#### Directions:
Reproduce the data exactly; no word may be added or dropped.

#### Raw data:
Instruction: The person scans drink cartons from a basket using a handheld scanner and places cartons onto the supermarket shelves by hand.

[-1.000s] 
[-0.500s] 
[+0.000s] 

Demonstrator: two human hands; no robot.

#### Exercise response:
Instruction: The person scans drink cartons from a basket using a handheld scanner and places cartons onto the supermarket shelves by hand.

[-1.000s] 
[-0.500s] 
[+0.000s] 

Demonstrator: two human hands; no robot.

With that, the answer is complete.